The congregants called the police. The police called the grape juice company. And the grape juice company called a team of forensic scientists that specializes in fishing clues from fillets and prying confessions from tomato cans.

The 22 chemists, microbiologists and food science experts work for the Grocery Manufacturers Assn., a Washington trade group that represents food companies such as Kraft Foods Inc., Campbell Soup Co. and General Mills Inc.

GMA's members turn to the group's in-house forensics experts when they receive a complaint about an eyelash in a pot pie or a bug in a can of stew. The team of scientists, led by lab director Jeffrey Barach and GMA senior counsel David Herman, are tasked with figuring out whether the company is dealing with a prank, an innocent mistake, a production error or sabotage.

"It really is like 'CSI' trying to put the pieces of the puzzle together," Herman said, referring to the hit CBS television show about crime-scene investigators.

In the 2006 grape juice case, no one else who drank juice made from the same batch as the tainted bottle fell ill. That led GMA's forensic scientists to suspect that someone had tampered with the juice after it was sealed. The burning sensation the congregants reported made them think lye or acid had been added.

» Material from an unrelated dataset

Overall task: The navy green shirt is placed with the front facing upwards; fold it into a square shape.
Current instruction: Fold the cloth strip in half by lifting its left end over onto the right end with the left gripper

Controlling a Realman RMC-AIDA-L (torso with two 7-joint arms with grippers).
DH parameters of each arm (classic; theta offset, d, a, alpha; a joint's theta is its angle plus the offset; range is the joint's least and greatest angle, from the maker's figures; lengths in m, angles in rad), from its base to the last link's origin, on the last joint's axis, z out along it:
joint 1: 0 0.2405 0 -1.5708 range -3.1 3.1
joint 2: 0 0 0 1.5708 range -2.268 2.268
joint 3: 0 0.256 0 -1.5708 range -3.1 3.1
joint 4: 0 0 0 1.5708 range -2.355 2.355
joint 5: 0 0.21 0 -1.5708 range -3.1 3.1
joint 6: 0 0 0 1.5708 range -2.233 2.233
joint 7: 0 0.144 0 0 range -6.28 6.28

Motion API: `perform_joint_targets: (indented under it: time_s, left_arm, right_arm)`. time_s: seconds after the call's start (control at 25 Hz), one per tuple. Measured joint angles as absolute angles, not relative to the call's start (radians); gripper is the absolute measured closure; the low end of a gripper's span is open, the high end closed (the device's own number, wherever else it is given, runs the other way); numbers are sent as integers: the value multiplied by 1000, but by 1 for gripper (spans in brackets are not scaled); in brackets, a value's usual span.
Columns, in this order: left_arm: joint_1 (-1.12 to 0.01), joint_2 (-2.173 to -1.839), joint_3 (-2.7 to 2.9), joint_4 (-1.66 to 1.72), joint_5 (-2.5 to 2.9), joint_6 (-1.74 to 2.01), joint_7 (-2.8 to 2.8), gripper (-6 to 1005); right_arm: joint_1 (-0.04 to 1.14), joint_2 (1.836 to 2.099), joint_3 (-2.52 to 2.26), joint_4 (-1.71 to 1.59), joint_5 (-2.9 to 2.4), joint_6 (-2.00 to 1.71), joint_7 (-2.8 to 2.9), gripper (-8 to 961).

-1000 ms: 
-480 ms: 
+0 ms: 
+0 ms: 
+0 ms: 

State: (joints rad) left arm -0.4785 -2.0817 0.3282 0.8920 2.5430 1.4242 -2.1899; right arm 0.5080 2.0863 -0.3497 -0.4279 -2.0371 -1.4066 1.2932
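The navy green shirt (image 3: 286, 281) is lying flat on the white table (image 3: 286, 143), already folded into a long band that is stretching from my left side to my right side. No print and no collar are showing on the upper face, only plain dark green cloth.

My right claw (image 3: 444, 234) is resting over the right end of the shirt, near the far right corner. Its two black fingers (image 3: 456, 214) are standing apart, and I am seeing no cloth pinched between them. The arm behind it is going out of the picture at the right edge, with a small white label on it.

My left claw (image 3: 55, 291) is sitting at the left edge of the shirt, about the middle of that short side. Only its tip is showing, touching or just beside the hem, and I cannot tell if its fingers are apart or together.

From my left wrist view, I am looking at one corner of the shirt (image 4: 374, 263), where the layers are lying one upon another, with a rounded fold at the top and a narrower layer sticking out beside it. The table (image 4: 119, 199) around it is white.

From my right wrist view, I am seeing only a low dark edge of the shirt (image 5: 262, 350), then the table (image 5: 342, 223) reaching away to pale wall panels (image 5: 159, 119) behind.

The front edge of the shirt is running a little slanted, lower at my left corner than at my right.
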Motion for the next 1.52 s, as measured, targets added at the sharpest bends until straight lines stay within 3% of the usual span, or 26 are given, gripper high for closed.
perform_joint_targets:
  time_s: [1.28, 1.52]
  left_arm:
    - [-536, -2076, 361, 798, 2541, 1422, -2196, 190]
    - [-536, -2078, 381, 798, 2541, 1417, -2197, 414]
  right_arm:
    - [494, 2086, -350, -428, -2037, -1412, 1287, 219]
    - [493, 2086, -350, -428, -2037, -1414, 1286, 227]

The congregants had also said the juice tasted like soap. The sample had foam and a perfume-like smell. Tests revealed that it contained dishwashing detergent. Comparing it to samples of detergent sold in the area, the lab was able to narrow down the likely brands. It turned its results over to the company.

Police independently reached the same conclusions based on analyses by the Connecticut Forensic Laboratory and the Connecticut Toxicology Laboratory, said Capt. Fred Komm of the Darien Police Department. They eventually arrested an employee at the store where the church bought the communion juice.

If having a team of scientists on call sounds like an unusual perk for a food industry trade group to offer, it is.